By Therese San Diego
photo credit: www.usatoday.com France must be very proud to have another French Nobel Laureate in Literature who did not refuse to accept the award. Jean-Marie Gustave Le Clézio brings the 2008 Nobel Prize for Literature to his country after Jean-Paul Sartre in 1964, Claude Simon in 1985, and Chinese-born Gao Xingjian in 2000, though the first refused to accept the award because he believed that “a writer must refuse to allow himself to be transformed into an institution.”
Le Clézio, on the other hand, does not seem to mind being given this honor. In an interview with Nobelprize.org’s Editor-in-Chief, Adam Smith, he enthusiastically talked about his life and his works.
The French author was born in Nice on April 13, 1940. He started writing at a young age, writing in French though he also spoke in English. Le Clézio completed his undergraduate degree at the Institut d’Etudes Littéraires in 1963, his master’s degree at the University of Aix-en-Provence in 1964, and his doctoral thesis for the University of Perpignan in 1983. He also taught at universities in Bangkok, Boston, and Mexico City, among other places.
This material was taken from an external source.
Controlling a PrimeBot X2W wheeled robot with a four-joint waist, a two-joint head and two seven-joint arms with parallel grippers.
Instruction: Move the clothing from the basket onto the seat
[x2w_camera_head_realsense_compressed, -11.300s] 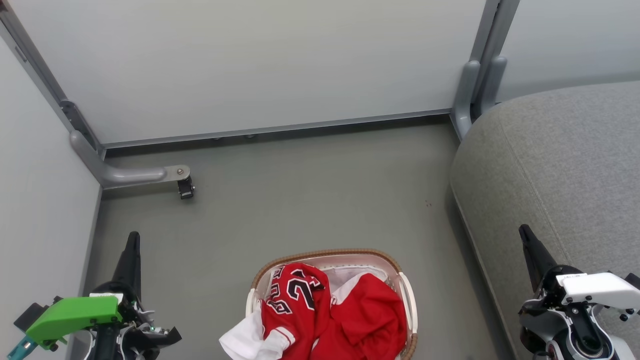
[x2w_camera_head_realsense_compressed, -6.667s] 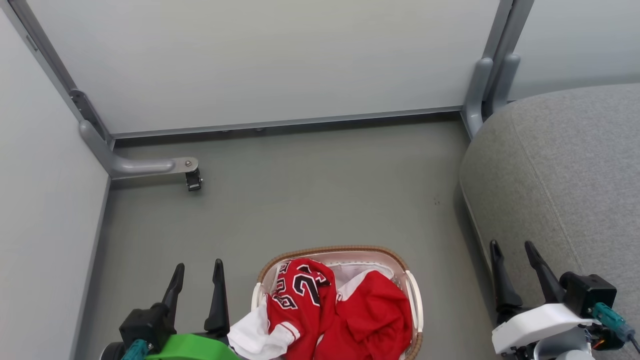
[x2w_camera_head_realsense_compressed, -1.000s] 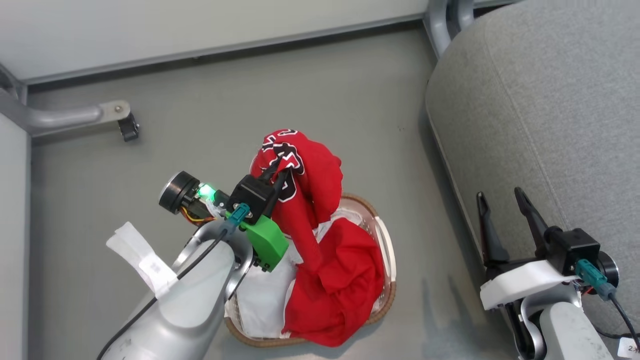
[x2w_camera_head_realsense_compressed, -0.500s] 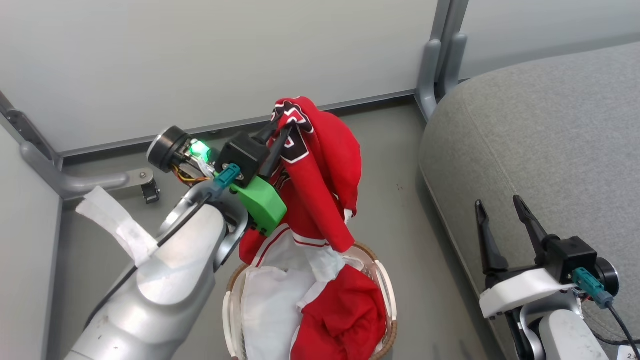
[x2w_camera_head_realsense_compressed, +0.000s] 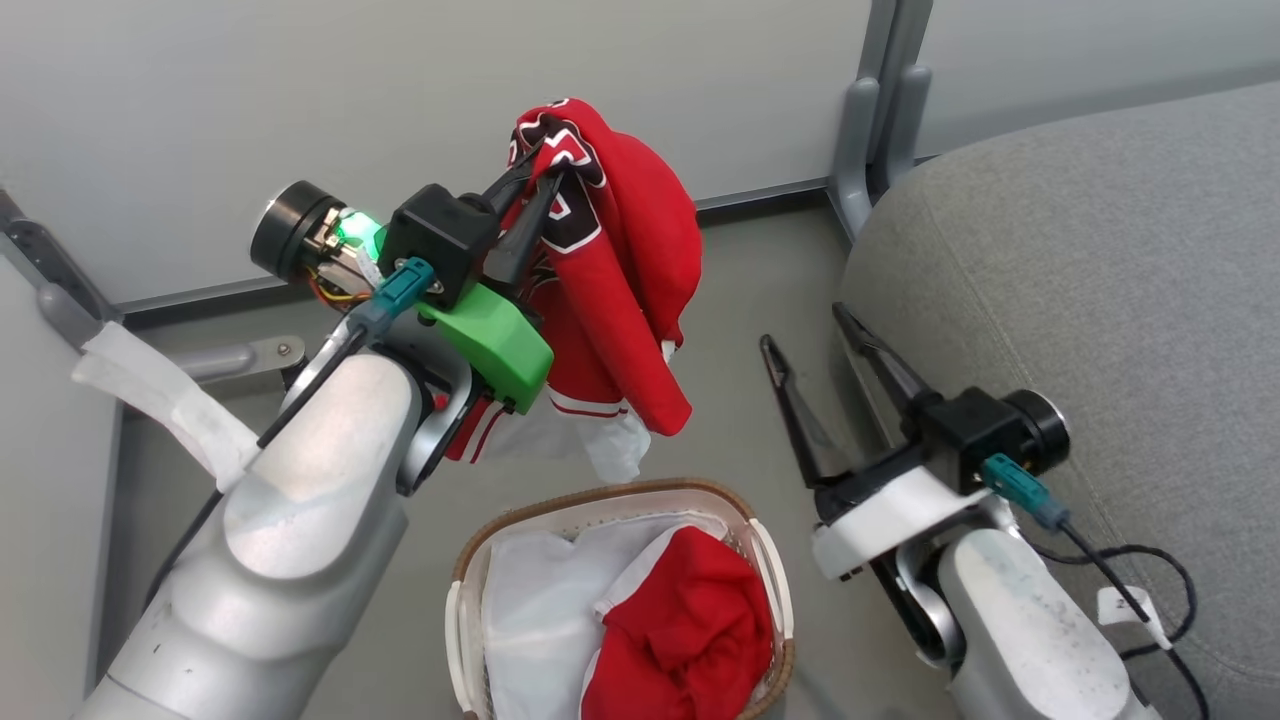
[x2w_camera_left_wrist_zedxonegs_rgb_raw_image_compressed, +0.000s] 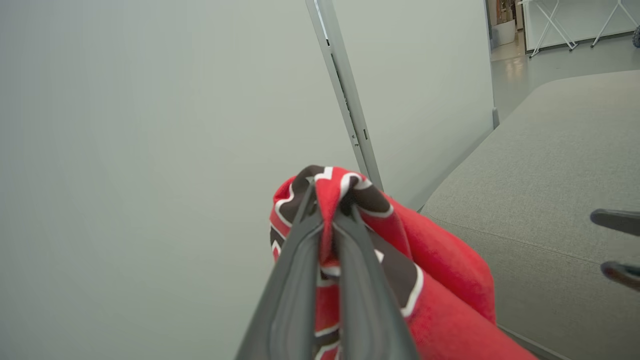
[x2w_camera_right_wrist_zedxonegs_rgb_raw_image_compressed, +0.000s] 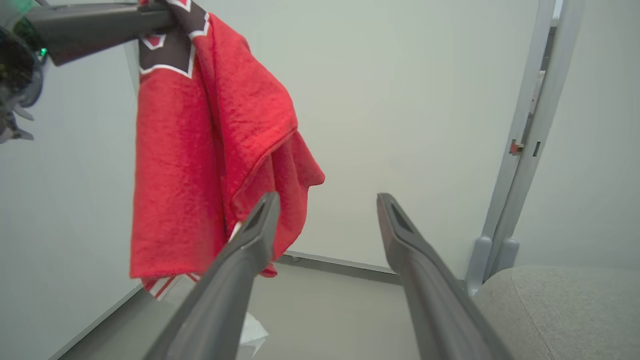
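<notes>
High above the basket (x2w_camera_head_realsense_compressed: 600, 492), the red jersey (x2w_camera_head_realsense_compressed: 610, 260) hangs from the left gripper (x2w_camera_head_realsense_compressed: 540, 172), whose fingers are pinched tight on a fold at the numerals, the rest draping below them. The plain red garment (x2w_camera_head_realsense_compressed: 690, 640) lies in the basket on the white lining (x2w_camera_head_realsense_compressed: 540, 600). Just right of the jersey, the right gripper (x2w_camera_head_realsense_compressed: 802, 324) stands spread and empty beside the seat (x2w_camera_head_realsense_compressed: 1100, 250).

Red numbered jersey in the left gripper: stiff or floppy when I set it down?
Likely floppy: the red jersey with black-and-white numerals hangs in limp folds from the shut left gripper. Probably light, since one small pinch carries it all. It will likely crumple on the light-grey upholstered seat.
</notes>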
Having lived in different countries all over the world, Le Clézio says there is one place he considers home—Mauritius, the former French colony, which he calls “the place of [his] ancestors.” That was, however, not the place where he began his writing career.
At only eight years old, Le Clézio wrote his first two books, “Un Long Voyage” and “Oradi Noir,” in the course of a month-long trip to Nigeria where his father was relocated as a doctor during World War II. Though he started writing as a child, it was not until 1963, at the age of 23, that he released his debut novel, “Le Procès-Verbal,” which was also published in English (“Interrogation”) the following year. This book won him the Theophraste Renaudot prize.
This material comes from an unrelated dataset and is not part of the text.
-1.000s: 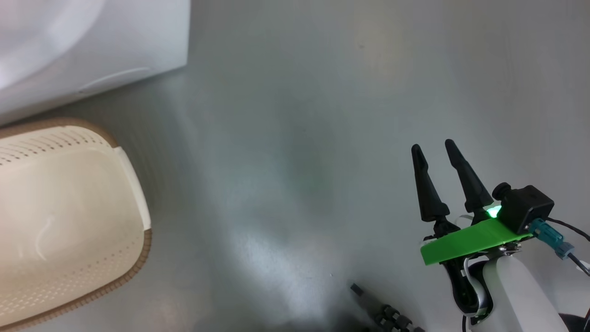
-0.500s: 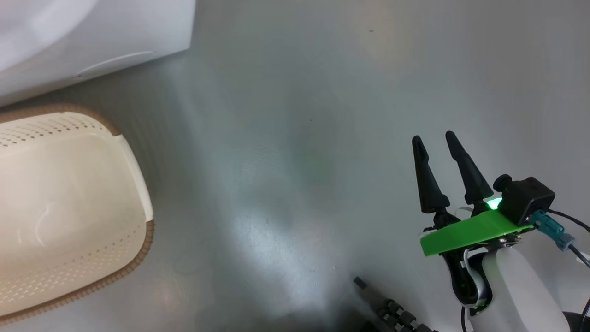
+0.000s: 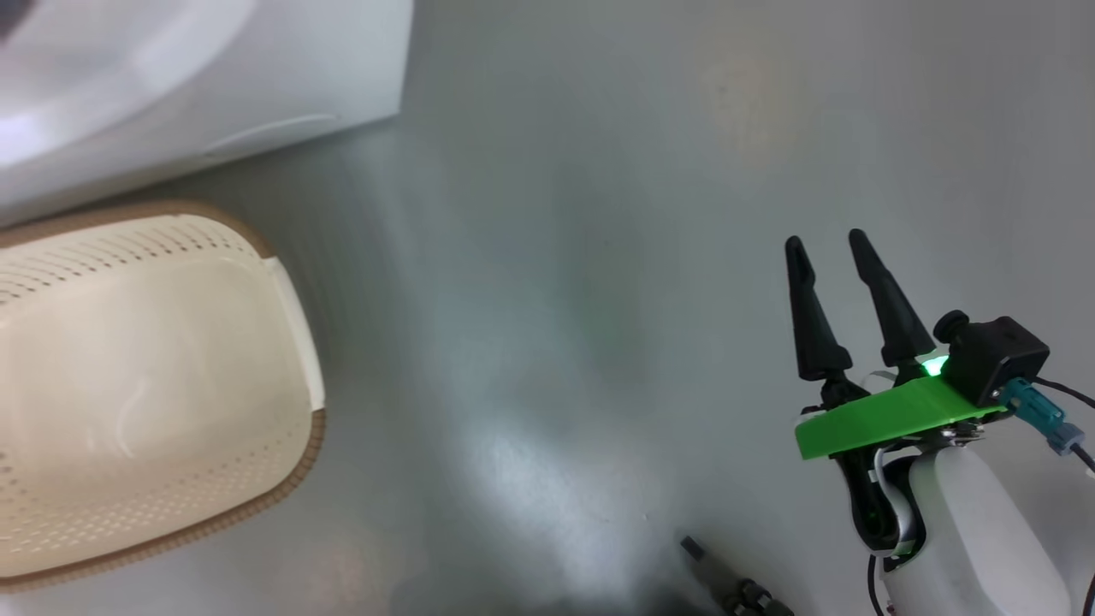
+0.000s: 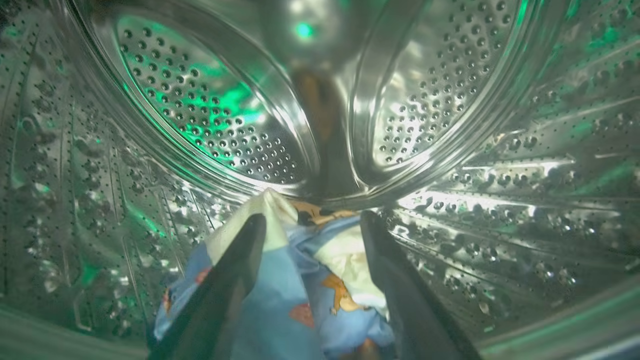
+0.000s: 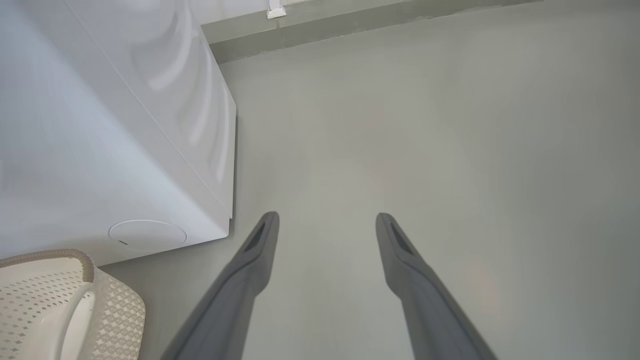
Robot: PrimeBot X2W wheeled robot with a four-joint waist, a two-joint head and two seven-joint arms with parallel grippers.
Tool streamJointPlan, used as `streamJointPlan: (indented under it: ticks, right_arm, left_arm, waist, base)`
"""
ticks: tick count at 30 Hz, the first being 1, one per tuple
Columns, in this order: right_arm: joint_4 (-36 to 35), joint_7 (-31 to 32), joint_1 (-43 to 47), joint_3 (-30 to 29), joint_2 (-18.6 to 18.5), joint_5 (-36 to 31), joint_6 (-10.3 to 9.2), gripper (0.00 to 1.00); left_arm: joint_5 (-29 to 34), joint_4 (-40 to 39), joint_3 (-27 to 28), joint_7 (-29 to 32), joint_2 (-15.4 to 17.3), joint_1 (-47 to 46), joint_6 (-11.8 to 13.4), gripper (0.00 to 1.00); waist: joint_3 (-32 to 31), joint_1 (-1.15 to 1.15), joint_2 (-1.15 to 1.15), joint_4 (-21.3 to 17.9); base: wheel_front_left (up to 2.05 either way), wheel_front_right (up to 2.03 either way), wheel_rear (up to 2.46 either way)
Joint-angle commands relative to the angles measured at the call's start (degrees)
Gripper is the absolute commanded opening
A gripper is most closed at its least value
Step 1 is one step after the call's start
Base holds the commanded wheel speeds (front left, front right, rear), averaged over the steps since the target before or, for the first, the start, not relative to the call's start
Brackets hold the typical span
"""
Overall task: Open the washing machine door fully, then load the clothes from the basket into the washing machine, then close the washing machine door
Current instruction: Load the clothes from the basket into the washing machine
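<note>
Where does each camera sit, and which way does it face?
Head view: on the head, facing down at floor, basket and washing machine; right gripper shows.
Left wrist view: on left wrist, facing into the drum over the clothes; left gripper shows.
Right wrist view: on right wrist, facing along the floor; right gripper shows.
Shared: head and right wrist views both show basket and washing machine.

Floor right of the washing machine: open, passable, with the right gripper over it, fingers spread. Just in front of the washing machine, the basket blocks the low approach. Inside the washing machine, the drum wall closes round the left gripper, jaws apart; the clothes lie heaped between its fingers on the drum bottom.
</note>
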Motion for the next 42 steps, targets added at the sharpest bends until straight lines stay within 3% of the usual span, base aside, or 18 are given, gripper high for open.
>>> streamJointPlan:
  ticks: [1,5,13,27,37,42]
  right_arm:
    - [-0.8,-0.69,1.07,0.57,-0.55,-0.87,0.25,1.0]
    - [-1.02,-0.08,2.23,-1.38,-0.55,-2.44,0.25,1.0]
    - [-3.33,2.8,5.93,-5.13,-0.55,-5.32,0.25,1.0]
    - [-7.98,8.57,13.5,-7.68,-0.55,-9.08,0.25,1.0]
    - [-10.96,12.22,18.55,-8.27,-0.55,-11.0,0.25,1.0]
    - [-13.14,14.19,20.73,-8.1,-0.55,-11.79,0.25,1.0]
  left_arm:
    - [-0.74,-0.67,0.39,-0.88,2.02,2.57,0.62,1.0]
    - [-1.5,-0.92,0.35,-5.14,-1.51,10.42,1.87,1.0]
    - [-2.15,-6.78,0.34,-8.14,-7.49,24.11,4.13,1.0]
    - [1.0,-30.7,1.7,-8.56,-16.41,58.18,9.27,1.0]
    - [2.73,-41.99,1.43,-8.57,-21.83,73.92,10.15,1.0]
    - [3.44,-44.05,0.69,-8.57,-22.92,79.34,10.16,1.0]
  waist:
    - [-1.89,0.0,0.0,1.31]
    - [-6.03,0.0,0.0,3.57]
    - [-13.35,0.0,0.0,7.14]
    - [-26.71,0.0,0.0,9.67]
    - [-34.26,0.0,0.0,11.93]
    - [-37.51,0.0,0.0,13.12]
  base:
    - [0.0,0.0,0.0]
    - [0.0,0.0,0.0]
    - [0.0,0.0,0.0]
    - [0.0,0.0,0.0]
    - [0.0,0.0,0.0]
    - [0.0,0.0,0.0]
Le Clézio earned more awards in the following years, including the Prix Larbaud in 1972, the Grand Prix Paul Morand de l'Académie Française in 1980, the Grand Prix Jean Giono in 1997, the Prix Prince de Monaco in 1998, and the Stig Dagermanpriset in 2008.
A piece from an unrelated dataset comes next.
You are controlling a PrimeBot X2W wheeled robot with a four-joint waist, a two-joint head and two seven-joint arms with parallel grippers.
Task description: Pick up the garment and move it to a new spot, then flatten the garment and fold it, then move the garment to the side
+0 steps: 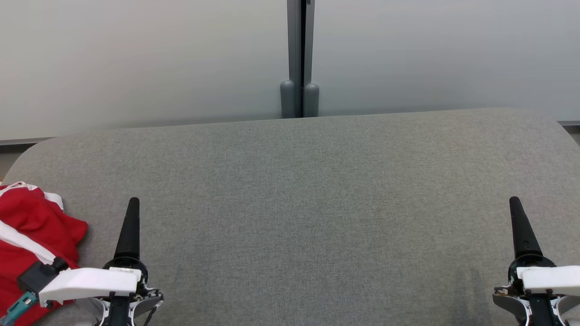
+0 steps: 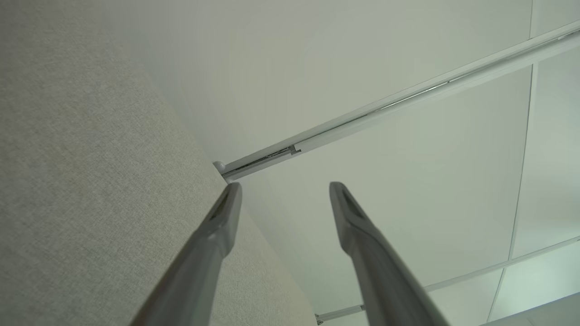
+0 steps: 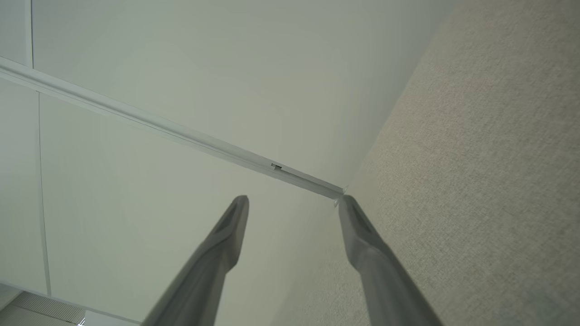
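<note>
Since the garment (image 1: 31, 235) lies bunched up just beside our left gripper (image 2: 285, 190), we think no step is done. That gripper and our right gripper (image 3: 294, 201) are spread wide and empty.

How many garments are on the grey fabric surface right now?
1: a crumpled red garment with white trim, near left on the grey surface, cut off by the frame; others could lie beyond.

Red garment (image 1: 31, 244) with white trim, plain grey tabletop (image 1: 299, 203).

text: none legible | labels: none | brands: none | numbers: none
</note>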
The multi-award winning author’s works, comprised of about thirty novels, short story collections and essays, are said to be “mystical,” “ecological” and “philosophical,” but the author says that it is difficult for him to describe them. In an interview with the magazine Label France, Le Clézio said, “If I had to assess my books I would say that they are what are most like me. In other words, for me it’s less a matter of expressing ideas than expressing what I am and what I believe in. When I write I am primarily trying to translate my relationship to the everyday, to events.”
Le Clézio’s works reveal his ideals, inspiring readers to ponder on the things happening around them, as well. He added, “We live in a troubled era in which we are bombarded by a chaos of ideas and images. The role of literature today is perhaps to echo this chaos.”
The writer recalls the works of Jean-Paul Sartre, Albert Camus and François Mauriac, remembering their “committed essays which showed the way” as opposed to contemporary works, which he refers to as “a literature of despair.” He says, “We no longer have the presumptuousness to believe, as they did in Sartre’s day, that a novel can change the world. Today, writers can only record their political impotence.”
It is evident, though, that the world believes in Jean-Marie Gustave Le Clézio. Through his works that mirror the issues of the present and reflect his views, perhaps this year’s Nobel Laureate in Literature can be a powerful force that can influence people to move towards finding solutions to the troubles of our time.